The nationalists of Sri Lanka are living like frogs in the well. The Sinhala nationalists for instance, do not realise they are only thriving on the antics of their pride to be Sinhalese. Their extremist nationalism does not transform into real nationalism achieve socio-economic progress to advance the country, instead take form of minority hate nationalism. Majority of the national industries in the country are in the hands of the foreigners and the county’s survival is in the hands of the donor countries and the IMF. Sixty years since independence has not moved Sri Lanka even a scrap to enjoy the economic and political freedom that the country badly need.

The politicians are preoccupied with playing the politics of cultivating hate and violence in the country. The present political experience in Sri Lanka confirms how people are unable to wake up to the reality that the country is sinking in a fast progressing way.

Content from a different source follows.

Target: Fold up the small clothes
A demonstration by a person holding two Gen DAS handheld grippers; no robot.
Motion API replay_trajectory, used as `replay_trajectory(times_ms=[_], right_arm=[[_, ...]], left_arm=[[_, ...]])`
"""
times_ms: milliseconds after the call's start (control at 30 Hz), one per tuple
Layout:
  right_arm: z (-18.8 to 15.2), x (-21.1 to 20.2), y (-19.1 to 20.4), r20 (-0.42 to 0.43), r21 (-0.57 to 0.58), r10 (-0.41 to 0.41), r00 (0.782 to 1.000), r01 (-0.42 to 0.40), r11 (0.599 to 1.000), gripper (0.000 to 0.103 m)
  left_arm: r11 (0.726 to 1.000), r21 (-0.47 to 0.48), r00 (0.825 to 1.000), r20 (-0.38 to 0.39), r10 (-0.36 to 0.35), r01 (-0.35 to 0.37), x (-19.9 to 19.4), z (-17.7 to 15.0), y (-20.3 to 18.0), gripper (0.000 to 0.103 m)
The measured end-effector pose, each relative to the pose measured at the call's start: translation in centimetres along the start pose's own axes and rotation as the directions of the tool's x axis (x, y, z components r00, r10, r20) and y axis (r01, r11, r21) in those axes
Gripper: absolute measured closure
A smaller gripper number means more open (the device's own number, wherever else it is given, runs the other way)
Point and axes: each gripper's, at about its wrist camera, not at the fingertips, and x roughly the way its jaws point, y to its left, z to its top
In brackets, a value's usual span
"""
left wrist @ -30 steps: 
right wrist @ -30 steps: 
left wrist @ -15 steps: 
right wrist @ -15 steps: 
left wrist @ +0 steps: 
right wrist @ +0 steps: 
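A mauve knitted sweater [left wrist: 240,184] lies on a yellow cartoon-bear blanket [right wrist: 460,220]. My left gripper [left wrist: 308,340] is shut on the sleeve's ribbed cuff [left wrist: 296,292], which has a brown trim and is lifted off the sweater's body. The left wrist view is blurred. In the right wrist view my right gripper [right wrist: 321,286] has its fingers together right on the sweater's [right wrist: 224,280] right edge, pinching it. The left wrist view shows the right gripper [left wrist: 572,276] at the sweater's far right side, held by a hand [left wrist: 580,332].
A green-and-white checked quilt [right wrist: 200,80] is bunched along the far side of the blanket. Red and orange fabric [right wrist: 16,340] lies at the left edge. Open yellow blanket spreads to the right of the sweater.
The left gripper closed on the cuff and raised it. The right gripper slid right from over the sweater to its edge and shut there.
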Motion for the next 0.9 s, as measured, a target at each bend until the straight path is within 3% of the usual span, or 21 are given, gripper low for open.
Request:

The presentation of the budget in the parliament some days ago is real testimony to indifference of the nation to recognise the cancer progressively throttling the country.

The President is constitutionally the head of the arm forces. Whatever the pros and cons of this status, let us accept the status quo as a visionary arrangement found by the father of the constitution late President J R Jayawardene. For the first time the present President had gone further and had taken on the position as the Finance Minister of the country and has allocated large sums of money for his military machinery.

When a budget is prepared, various ministries and department send their proposals to the Finance Minster who has an arduous task of considering all the factors including growth of the economy and funding from the international agencies to make a balanced decision. How could the President being the Finance Minister reach a balanced decision? His role as the President of the country itself is enough for him to have sleepless nights. How on earth he is able to perform his Finance Minister role is unimaginable rocket science one could contemplate. He allocated funds for his presidency and as the head of armed forces to the defence sector without any independence in decision making.

Sri Lanka is not taking the forward steps but progressing backward to reach the medieval age. The armchair extremist will blame India, the IMF and the imperialists over the fast progressing decay. The extremism and prejudices are the root causes of the decay. Sri Lankans politicians are still still to understand what modern day governance requires.

The way Sri Lanka is progressing with Buddhist monks entering the parliament without confining to their monasteries and extremist playing extreme politics will only help Sri Lanka sink further into anarchy and become an irritant nation in the subcontinent and for the whole world.

The way things are progressing, at some point, it will have no other alternative other than to give up its sovereignty to India and become part of the Indian state structure. India may wait and can wait until then.